ХУО: Не могли бы вы рассказать о ваших нереализованных проектах?
БИ: Имеете в виду, намеренно не реализованных?
ХУО: Нереализованные проекты бывают самые разные, но меня интересуют именно слишком масштабные, слишком маленькие, слишком дорогие, не прошедшие цензуру или ваш личный ценз или просто ожидающие своего часа – непроложенные дороги.

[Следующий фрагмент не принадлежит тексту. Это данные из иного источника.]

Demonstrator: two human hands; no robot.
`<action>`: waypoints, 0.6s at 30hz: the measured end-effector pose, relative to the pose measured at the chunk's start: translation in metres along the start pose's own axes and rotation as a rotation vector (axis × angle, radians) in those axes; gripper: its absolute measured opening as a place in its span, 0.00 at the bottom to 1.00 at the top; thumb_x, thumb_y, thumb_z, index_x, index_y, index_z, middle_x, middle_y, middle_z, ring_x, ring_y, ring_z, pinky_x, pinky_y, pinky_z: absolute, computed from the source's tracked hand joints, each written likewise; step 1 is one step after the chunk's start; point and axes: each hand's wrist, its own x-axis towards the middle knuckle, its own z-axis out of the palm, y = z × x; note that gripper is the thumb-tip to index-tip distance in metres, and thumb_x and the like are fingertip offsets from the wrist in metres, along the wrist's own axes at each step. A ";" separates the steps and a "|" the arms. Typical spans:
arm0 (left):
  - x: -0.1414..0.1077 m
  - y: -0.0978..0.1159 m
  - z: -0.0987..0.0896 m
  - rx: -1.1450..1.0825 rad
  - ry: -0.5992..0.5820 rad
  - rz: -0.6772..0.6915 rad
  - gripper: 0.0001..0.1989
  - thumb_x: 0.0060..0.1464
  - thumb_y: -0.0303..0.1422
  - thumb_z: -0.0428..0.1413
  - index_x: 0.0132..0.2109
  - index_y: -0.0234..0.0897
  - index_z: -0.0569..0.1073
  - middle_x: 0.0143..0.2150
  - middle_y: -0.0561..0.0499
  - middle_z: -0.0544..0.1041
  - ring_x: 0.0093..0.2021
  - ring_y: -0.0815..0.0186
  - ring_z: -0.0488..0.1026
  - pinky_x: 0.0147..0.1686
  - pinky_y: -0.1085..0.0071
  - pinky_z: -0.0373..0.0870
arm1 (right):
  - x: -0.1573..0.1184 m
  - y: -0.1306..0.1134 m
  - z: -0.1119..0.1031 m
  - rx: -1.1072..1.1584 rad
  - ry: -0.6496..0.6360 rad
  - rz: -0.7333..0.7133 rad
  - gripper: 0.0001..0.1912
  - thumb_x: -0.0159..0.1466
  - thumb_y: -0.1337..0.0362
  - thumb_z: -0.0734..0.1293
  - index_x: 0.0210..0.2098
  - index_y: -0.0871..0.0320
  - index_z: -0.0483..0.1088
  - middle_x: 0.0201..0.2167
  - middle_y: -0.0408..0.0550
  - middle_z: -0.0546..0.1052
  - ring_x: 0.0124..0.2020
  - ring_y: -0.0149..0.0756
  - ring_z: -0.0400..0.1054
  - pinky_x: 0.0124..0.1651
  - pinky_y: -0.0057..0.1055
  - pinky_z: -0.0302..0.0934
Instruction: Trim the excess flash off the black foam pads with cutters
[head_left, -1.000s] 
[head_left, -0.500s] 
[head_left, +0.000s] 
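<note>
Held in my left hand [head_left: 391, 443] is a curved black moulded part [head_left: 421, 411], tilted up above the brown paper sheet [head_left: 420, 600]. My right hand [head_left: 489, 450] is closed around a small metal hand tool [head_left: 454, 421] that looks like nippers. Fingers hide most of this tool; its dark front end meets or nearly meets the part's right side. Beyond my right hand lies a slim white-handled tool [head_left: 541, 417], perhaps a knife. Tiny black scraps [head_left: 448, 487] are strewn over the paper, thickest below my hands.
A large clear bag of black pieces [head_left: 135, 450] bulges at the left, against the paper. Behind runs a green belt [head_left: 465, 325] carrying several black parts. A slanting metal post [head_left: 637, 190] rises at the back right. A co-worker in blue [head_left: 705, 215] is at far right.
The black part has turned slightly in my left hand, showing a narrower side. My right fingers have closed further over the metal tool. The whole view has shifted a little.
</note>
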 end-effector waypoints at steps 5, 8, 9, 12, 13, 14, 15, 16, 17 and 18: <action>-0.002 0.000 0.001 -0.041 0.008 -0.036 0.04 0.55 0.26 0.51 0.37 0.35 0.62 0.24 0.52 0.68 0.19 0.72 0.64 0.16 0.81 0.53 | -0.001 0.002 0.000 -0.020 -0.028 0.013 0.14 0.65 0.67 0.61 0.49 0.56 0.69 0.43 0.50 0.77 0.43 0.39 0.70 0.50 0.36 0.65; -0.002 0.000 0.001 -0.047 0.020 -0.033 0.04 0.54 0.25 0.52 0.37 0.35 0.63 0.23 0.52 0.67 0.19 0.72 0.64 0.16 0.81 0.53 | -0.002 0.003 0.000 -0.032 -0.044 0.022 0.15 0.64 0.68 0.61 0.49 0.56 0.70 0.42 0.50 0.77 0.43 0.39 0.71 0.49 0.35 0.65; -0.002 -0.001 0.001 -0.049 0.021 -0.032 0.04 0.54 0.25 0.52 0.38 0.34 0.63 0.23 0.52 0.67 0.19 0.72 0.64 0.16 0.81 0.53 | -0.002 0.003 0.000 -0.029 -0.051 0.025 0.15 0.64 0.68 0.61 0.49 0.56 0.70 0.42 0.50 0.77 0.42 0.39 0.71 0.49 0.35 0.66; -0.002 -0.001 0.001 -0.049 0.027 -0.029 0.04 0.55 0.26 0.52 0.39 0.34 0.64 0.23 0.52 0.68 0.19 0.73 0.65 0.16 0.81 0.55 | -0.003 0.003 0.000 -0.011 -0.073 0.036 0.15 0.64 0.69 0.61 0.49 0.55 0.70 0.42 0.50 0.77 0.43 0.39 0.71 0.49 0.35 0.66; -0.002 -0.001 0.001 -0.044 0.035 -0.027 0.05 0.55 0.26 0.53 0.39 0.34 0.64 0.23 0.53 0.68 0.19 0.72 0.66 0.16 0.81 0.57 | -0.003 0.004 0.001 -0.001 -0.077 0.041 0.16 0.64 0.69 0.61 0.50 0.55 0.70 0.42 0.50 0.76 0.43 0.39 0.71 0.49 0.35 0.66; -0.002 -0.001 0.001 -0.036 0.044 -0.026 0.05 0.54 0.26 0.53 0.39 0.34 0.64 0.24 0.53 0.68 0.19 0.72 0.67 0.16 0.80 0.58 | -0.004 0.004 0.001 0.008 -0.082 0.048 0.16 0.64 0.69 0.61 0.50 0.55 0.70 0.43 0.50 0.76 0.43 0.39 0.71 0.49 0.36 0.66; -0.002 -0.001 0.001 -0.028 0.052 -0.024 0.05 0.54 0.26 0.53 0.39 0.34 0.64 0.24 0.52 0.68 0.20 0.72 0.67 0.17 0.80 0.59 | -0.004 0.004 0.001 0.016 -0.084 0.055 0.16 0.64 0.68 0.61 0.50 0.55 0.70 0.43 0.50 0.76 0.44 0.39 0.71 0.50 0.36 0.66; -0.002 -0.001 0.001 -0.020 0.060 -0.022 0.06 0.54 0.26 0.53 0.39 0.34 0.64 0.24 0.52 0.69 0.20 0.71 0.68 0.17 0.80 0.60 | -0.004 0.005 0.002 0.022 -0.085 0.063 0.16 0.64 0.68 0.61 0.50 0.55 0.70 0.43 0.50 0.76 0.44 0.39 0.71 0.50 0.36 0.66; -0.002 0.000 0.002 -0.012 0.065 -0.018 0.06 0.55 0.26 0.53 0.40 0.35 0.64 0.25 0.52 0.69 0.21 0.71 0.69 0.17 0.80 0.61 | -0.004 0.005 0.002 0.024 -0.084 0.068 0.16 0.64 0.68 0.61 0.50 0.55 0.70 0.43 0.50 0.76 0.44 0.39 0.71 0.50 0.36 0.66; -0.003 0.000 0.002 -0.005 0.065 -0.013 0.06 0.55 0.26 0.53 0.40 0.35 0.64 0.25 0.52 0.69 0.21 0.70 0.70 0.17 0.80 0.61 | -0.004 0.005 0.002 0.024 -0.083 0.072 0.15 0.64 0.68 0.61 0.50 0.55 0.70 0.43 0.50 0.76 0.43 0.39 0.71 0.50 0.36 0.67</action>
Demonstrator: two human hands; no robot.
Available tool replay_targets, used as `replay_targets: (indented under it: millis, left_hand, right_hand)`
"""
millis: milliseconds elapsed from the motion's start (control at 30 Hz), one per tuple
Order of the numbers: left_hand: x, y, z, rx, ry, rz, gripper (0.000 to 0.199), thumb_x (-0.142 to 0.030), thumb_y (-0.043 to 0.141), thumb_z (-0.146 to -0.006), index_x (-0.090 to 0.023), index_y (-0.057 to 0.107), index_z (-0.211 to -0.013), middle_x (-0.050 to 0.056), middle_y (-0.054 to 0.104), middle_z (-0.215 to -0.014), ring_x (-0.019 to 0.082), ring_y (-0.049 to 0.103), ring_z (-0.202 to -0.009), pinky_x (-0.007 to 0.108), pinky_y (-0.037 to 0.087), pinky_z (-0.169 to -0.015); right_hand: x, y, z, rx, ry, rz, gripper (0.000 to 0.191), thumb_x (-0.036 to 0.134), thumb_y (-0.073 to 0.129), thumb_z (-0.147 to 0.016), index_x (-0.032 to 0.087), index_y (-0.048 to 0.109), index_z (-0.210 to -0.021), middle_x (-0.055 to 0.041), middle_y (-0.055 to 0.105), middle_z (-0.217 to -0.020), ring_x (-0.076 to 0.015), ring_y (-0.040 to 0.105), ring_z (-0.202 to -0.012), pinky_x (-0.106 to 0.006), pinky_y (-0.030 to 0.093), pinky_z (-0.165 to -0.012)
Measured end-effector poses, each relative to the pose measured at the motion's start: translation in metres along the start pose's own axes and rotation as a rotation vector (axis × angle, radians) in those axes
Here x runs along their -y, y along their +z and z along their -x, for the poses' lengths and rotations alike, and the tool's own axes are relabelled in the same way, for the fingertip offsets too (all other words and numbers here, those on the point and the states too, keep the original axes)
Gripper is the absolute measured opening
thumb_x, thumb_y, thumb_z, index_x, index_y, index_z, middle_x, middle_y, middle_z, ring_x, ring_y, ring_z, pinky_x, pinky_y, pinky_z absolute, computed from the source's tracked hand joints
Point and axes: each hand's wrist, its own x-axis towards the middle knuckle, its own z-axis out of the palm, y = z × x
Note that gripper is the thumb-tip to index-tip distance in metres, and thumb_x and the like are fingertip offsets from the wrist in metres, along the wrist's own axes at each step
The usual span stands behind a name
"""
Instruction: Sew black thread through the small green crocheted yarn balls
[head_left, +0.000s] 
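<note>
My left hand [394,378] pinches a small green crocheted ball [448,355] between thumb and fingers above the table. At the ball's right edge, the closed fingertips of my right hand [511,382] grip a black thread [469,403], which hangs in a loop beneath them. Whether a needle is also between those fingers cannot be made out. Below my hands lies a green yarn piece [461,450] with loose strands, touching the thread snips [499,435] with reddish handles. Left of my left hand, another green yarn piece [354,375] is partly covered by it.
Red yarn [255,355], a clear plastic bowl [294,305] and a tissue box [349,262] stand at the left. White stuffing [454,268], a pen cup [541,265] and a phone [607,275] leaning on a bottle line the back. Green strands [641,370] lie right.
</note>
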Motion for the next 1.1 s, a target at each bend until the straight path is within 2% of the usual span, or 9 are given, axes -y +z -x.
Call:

БИ: Понял. Один из невоплощенных проектов, над которым я очень долго размышлял, – это создание музыки практически на атомном уровне. При помощи программ для генерации звука, в том числе на основе установленных правил, я обрабатываю уже существующие звуковые фрагменты. Но мне хотелось бы при помощи тех же систем непосредственно создавать звуки на атомном уровне, точно таким же образом, как я потом задаю их форму, использовать тот же набор принципов. Это очень сложно технически, поэтому пока я этим не занимался, но планирую в будущем. Это сугубо технический проект, и я вынашиваю его уже лет 25. У меня накопилось для него много заметок и набросков, и однажды я ими воспользуюсь. Еще один нереализованный проект, непроложенная дорога – это идея «тихих клубов», клубов, где практически ничего не происходит.
ХУО: И в чем же смысл?
БИ: У меня уже давно возникла мысль построить тихий клуб – не арт-инсталляцию, а именно открытый клуб, куда можно прийти и расслабиться. Для них ничего и не требуется. Я уже делал их в виде инсталляций для музеев, вроде демоверсий конечного результата, но для меня этого недостаточно.
Я хочу открыть настоящие клубы и посмотреть, приживется ли идея. Когда я думаю о своих непроложенных дорогах, мне становится грустно. Их ведь так много. Целая непроложенная дорожная сеть, черт возьми.